About this task: Repeat the data precisely as given.

(Collected data)
○ ○ ○ ○ ○
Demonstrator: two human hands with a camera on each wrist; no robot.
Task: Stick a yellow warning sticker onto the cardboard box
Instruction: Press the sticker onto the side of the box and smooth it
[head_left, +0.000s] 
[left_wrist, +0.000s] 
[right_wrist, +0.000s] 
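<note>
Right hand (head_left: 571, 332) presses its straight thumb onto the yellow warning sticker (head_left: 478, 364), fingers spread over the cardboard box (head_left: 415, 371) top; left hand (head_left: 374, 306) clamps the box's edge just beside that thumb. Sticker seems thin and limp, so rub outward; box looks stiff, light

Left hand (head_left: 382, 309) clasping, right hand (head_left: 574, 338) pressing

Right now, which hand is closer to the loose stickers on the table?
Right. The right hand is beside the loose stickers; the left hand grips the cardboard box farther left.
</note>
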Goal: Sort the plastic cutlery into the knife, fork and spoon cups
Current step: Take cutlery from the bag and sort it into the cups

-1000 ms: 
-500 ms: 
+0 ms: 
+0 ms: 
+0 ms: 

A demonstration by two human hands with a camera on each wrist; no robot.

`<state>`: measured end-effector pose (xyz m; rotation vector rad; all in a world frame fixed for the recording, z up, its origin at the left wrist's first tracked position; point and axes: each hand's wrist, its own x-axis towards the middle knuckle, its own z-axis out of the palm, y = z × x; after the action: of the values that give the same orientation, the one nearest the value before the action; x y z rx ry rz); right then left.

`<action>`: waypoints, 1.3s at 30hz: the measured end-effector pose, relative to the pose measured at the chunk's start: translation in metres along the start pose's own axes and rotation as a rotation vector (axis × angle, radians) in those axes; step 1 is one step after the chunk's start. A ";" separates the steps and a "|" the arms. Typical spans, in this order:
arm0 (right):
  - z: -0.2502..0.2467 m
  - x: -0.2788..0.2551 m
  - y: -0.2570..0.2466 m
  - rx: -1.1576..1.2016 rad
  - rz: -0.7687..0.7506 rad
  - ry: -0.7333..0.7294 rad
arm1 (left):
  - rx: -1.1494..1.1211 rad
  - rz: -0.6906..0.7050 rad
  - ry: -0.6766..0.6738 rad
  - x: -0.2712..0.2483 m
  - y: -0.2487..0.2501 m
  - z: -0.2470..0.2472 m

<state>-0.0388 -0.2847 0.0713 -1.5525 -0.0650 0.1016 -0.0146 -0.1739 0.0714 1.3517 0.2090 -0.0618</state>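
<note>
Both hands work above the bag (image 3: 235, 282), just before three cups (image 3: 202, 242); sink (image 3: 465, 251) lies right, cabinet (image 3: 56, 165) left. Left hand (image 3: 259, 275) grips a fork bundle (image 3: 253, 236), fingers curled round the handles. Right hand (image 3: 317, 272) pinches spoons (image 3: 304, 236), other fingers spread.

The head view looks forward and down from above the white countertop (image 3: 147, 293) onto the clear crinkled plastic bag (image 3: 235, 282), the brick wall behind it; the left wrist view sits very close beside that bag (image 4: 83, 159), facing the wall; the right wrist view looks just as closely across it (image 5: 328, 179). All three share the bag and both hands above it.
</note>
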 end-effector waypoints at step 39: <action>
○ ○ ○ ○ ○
Finished exercise:
Demonstrator: two human hands with a camera on each wrist; no robot.
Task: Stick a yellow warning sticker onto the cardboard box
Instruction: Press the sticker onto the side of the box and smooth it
[head_left, +0.000s] 
[left_wrist, +0.000s] 
[right_wrist, +0.000s] 
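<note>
Right hand (head_left: 571, 332) presses its straight thumb onto the yellow warning sticker (head_left: 478, 364), fingers spread over the cardboard box (head_left: 415, 371) top; left hand (head_left: 374, 306) clamps the box's edge just beside that thumb. Sticker seems thin and limp, so rub outward; box looks stiff, light

Left hand (head_left: 382, 309) clasping, right hand (head_left: 574, 338) pressing

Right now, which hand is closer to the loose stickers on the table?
Right. The right hand is beside the loose stickers; the left hand grips the cardboard box farther left.
</note>
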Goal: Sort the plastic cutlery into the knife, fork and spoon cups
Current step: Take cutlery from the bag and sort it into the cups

-1000 ms: 
-500 ms: 
+0 ms: 
+0 ms: 
+0 ms: 

A demonstration by two human hands with a camera on each wrist; no robot.

`<state>`: measured end-effector pose (xyz m; rotation vector rad; all in a world frame fixed for the recording, z up, its origin at the left wrist's first tracked position; point and axes: each hand's wrist, its own x-axis towards the middle knuckle, its own z-axis out of the palm, y = z × x; after the action: of the values that give the same orientation, the one nearest the value before the action; x y z rx ry rz); right then left.

`<action>`: waypoints, 1.3s at 30hz: the measured end-effector pose, relative to the pose measured at the chunk's start: translation in metres along the start pose's own axes and rotation as a rotation vector (axis × angle, radians) in those axes; step 1 is one step after the chunk's start. A ";" separates the steps and a "|" the arms. Typical spans, in this order:
arm0 (right):
  - z: -0.2502..0.2467 m
  - x: -0.2788..0.2551 m
  - y: -0.2570..0.2466 m
  - rx: -1.1576..1.2016 rad
  - rz: -0.7687..0.7506 rad
  - ry: -0.7333..0.7294 rad
arm1 (left):
  - rx: -1.1494..1.1211 rad
  - rz: -0.6906..0.7050 rad
  - ry: -0.6766..0.6738 rad
  - x: -0.2712..0.2483 m
  - y: -0.2487..0.2501 m
  - z: -0.2470..0.2472 m

<state>-0.0388 -0.2847 0.0713 -1.5525 -0.0650 0.1016 -0.0146 -0.1739 0.0714 1.3517 0.2090 -0.0618</state>
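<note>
Both hands work above the bag (image 3: 235, 282), just before three cups (image 3: 202, 242); sink (image 3: 465, 251) lies right, cabinet (image 3: 56, 165) left. Left hand (image 3: 259, 275) grips a fork bundle (image 3: 253, 236), fingers curled round the handles. Right hand (image 3: 317, 272) pinches spoons (image 3: 304, 236), other fingers spread.

The head view looks forward and down from above the white countertop (image 3: 147, 293) onto the clear crinkled plastic bag (image 3: 235, 282), the brick wall behind it; the left wrist view sits very close beside that bag (image 4: 83, 159), facing the wall; the right wrist view looks just as closely across it (image 5: 328, 179). All three share the bag and both hands above it.
</note>
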 end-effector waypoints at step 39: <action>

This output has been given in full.